Acordo às 7:23 com uma lentidão que não é sonolência — é outra coisa. Os ombros já estão altos antes de eu pensar em qualquer coisa. O estômago levemente fechado. Noto os dois sinais quase ao mesmo tempo, antes de olhar para o telemóvel, antes de qualquer pensamento sobre o dia.
Ontem à noite fiquei a falar com o Miguel até perto das 23h. Boa conversa, sem tensão aparente. Mas deito-me tarde e a cabeça ficou em atividade residual — não eram preocupações, era apenas movimento, como uma janela que ficou aberta depois de toda a gente ter saído. Emocionalmente, enquanto falávamos, estava bem. O corpo de manhã diz outra coisa.

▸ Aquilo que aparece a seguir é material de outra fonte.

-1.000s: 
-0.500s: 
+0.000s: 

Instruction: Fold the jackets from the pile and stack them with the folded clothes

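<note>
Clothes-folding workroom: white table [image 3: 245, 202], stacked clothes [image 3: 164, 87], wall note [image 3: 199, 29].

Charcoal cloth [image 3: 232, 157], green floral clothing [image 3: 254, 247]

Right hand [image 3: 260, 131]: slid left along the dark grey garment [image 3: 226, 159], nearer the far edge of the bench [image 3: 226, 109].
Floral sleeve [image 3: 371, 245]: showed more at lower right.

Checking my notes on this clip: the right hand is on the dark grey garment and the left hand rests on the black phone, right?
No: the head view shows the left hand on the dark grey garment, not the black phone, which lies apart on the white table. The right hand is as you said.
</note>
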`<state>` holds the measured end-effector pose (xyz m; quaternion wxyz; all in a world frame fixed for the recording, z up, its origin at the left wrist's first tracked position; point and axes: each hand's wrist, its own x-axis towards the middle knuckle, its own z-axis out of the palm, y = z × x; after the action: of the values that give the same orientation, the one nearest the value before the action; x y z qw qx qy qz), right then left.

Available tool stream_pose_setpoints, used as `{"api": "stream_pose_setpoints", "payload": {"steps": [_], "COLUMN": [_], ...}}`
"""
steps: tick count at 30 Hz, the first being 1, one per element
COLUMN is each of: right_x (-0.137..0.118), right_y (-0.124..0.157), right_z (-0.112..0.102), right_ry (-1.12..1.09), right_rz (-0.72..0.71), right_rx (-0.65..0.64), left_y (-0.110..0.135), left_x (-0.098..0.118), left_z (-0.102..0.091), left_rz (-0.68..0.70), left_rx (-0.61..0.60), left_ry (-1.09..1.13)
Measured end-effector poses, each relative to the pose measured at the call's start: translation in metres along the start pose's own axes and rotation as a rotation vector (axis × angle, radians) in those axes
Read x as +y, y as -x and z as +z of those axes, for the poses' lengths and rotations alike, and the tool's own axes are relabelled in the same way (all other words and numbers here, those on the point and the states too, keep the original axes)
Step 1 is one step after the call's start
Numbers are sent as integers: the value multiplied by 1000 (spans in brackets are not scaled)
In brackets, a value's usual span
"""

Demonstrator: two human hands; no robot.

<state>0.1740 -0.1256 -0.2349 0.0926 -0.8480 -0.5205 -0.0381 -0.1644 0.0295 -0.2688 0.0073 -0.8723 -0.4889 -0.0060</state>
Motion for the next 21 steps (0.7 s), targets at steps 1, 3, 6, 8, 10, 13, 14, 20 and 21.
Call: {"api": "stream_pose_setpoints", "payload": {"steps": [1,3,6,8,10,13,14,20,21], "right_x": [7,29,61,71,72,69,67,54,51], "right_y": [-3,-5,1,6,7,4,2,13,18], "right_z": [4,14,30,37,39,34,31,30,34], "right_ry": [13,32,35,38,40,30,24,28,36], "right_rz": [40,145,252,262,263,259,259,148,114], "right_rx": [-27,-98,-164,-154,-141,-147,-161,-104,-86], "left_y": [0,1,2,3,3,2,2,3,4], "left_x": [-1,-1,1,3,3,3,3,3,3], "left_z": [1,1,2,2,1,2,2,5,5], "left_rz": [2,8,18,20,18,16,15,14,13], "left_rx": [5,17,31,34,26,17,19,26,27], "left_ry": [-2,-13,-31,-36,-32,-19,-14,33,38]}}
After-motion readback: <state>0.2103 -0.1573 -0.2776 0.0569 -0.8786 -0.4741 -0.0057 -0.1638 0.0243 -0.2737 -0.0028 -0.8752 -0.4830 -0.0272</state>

A hipótese que tenho, há semanas, é esta: o estado com que acordo depende menos da duração do sono e mais do estado em que entro nele. Semana passada experimentei deitar sem ecrã trinta minutos antes. Os dados foram inconsistentes — dois dias bons, um dia claramente pior, dois neutros. Não posso confirmar o ecrã como fator principal, mas também não o descarto ainda.
Esta semana, o que quero acompanhar é diferente:
- com que tipo de conversa termino o dia (estimulante, neutra, difícil)

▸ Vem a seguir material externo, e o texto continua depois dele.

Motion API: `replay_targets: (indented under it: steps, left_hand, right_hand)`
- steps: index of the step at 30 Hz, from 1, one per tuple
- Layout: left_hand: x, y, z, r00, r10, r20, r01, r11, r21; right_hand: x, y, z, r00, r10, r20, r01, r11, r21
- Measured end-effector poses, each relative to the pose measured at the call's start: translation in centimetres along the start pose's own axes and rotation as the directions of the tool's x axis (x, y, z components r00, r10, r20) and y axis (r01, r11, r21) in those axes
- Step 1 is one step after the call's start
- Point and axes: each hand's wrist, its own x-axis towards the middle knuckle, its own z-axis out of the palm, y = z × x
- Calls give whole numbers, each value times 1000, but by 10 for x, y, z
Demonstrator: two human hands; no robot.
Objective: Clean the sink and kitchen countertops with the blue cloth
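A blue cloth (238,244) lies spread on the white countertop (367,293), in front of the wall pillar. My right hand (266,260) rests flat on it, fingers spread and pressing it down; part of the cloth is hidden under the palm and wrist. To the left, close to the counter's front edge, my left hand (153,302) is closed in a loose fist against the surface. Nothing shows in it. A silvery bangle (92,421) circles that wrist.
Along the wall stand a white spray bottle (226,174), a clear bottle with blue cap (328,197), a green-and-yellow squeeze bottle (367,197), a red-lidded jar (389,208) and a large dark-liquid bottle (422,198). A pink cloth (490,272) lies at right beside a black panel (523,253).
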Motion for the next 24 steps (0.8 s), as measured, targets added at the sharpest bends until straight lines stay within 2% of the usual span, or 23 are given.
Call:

- quanto tempo passa entre terminar e adormecer
- se o estado de acordar tem alguma relação com esses dois juntos
Sete dias, uma nota curta de manhã. Não é rigoroso. É atenção dirigida.

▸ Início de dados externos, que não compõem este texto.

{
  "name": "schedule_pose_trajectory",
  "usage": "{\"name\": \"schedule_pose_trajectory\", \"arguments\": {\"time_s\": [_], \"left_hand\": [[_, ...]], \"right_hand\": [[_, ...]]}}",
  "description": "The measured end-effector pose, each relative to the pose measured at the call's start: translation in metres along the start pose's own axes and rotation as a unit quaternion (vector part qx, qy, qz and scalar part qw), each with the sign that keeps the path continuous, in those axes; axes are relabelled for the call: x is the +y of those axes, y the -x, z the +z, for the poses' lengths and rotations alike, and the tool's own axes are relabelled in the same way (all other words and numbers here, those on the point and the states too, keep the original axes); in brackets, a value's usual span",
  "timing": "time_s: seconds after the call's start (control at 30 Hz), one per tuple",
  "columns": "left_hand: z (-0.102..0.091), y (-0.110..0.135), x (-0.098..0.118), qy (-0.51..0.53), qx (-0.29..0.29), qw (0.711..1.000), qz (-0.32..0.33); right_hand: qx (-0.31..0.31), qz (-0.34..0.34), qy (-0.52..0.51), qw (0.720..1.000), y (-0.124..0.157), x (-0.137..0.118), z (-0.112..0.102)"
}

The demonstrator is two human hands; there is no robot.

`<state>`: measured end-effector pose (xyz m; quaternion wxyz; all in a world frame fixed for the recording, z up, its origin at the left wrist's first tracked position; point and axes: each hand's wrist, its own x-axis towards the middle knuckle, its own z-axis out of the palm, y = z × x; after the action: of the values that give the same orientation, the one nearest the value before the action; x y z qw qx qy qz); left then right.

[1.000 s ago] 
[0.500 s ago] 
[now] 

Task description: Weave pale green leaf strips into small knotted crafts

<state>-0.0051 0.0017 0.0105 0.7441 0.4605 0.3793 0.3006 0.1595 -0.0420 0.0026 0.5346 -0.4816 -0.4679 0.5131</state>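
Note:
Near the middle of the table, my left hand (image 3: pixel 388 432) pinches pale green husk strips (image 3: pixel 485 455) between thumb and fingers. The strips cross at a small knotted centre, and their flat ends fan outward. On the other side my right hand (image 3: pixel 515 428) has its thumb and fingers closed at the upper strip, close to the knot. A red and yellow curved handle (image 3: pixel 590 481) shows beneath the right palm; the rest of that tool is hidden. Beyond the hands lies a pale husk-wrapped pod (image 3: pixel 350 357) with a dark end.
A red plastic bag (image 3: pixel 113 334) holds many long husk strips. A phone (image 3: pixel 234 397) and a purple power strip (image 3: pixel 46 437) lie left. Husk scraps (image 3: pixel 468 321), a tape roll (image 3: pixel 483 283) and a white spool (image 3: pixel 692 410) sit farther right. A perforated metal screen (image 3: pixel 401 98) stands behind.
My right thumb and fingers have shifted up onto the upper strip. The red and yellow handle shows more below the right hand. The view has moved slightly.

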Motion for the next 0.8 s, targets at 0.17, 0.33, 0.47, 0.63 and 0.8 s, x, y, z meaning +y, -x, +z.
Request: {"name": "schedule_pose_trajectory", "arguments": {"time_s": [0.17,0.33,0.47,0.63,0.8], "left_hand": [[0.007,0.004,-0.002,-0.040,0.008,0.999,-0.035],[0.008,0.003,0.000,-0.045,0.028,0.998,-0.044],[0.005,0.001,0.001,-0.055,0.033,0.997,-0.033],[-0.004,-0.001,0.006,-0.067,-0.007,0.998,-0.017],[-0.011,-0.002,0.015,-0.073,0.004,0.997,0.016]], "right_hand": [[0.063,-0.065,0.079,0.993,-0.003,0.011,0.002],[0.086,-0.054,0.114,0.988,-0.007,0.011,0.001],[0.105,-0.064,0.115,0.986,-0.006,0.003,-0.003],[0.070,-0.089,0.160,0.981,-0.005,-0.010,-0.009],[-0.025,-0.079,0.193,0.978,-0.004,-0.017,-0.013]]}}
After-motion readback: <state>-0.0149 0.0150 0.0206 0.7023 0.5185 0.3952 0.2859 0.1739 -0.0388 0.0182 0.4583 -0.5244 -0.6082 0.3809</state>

O que ainda não sei — e por agora deixo em aberto — é se a dificuldade está na conversa em si ou na ausência de qualquer transição deliberada entre o que foi o dia e o que vai ser a noite. Talvez não seja o Miguel, nem o horário. Talvez seja a minha incapacidade de fechar uma coisa antes de abrir outra.
A pergunta que fica, sem resposta por agora: existe algo que funcione como essa transição, ou aprendo simplesmente a sentar com o que sobrou do dia?